Asma and Aruna

They would meet everyday as they hung upside down on the jungle Jim in one of 

the vast playgrounds of St Mary’s Convent School, Poona Camp. Asma Syed and 

Aruna Pandit – two shy ten year olds, thin as a reed, with tight plaits and scrubby 

knees. They drew closer thereafter since both were the ‘single friend’ type while 

all other pals remained on the periphery of this nucleus.

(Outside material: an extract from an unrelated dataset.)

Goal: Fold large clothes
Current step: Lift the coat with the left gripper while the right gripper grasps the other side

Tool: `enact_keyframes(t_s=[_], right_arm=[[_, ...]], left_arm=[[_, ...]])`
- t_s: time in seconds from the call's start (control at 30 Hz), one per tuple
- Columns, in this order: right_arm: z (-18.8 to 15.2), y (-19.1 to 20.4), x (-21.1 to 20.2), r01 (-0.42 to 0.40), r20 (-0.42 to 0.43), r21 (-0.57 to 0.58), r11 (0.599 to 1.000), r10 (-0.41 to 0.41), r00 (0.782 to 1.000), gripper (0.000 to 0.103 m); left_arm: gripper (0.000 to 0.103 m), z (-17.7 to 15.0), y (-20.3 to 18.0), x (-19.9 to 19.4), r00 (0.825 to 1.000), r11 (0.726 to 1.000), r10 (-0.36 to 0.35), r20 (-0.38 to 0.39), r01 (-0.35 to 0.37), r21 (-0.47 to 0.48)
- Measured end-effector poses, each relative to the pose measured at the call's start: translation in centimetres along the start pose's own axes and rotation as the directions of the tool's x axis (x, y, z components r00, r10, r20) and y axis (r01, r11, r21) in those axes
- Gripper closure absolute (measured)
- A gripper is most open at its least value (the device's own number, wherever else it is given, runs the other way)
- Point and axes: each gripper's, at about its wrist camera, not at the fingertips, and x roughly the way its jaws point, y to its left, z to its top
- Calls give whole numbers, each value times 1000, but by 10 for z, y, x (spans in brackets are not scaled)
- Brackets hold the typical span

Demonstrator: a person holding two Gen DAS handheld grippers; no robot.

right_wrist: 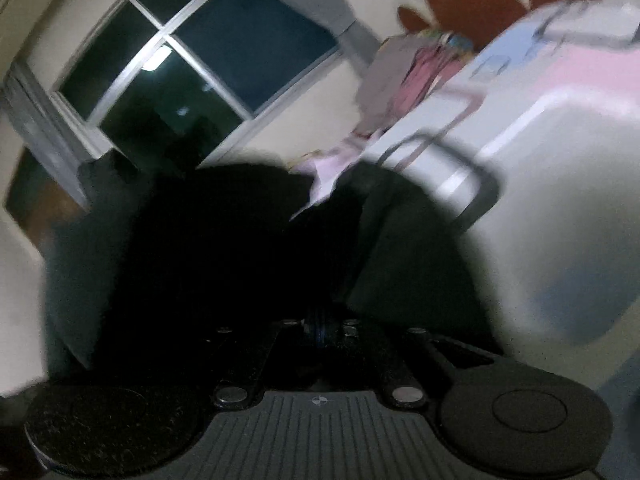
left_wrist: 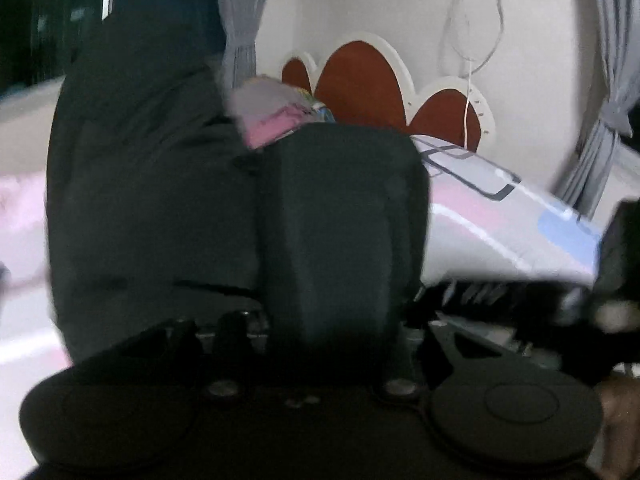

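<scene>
A large black garment [left_wrist: 152, 184] hangs in front of the left wrist camera and fills the left and middle of the view. My left gripper [left_wrist: 276, 216] is shut on it; one black finger [left_wrist: 340, 220] shows, the other is buried in cloth. In the right wrist view the same black garment [right_wrist: 224, 248] drapes over both fingers and hides them. My right gripper [right_wrist: 320, 240] appears shut on the cloth. Both views are blurred by motion.
A bed with a white, pink and blue patterned cover [left_wrist: 500, 224] lies to the right, also in the right wrist view [right_wrist: 552, 140]. A red scalloped headboard [left_wrist: 360, 84], a pile of pink clothes [left_wrist: 276, 116], grey curtains [left_wrist: 240, 40] and a dark window [right_wrist: 192, 56] stand behind.
</scene>
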Motion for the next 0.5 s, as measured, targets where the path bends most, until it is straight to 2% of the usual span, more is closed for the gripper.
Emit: enact_keyframes(t_s=[0.07, 0.17, 0.27, 0.37, 0.5], right_arm=[[15, 2, -20, 42, 47, -52, 998, -39, 998, 46], [26, 10, -34, 46, 47, -97, 994, -42, 998, 46], [32, 19, -40, 12, 60, -91, 996, -6, 998, 46], [35, 25, -37, 61, 56, -116, 991, -55, 997, 47], [50, 26, -43, -31, 87, -50, 998, 36, 996, 48]], left_arm=[[77, 2, 4, 17, 1000, 997, -20, -11, 19, -80], [76, 6, -4, 26, 999, 993, 18, -26, -21, -112], [76, 9, -14, 31, 997, 988, 77, -20, -79, -129], [76, 10, -23, 35, 994, 986, 110, -18, -112, -120], [76, 16, -30, 38, 993, 989, 110, -34, -113, -93]])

A bunch of giggly girls, wheeling their bicycles, walks past the Bishop School for 

Boys that is next to St Mary’s. On the compound wall sit a group of adolescent 

boys who talk extra loud and become more boisterous as the girls pass by. Those 

were the times when that’s as far as it went. These were five minutes of high 

adventure for the girls and the routine was repeated almost as a ritual every 

weekday at 3.30 when school concluded for the day. Then, as the girls turned left 

and then right and the boys ran off to their football, the girls lapsed into 

their chatter again. As each ones home approached or her way parted, she 

mounted her bicycle and rode away eventually to leave just the two of them as 

they summarized the events of the day and plans for tomorrow. Finally, Asma 

went down Sachapir Street and Aruna cycled the remaining distance home. In 

their respective houses their routines were almost identical – a change of 

clothes, a hearty meal and after some frugal homework they were on the phone 

to each other chatting nineteen to a dozen.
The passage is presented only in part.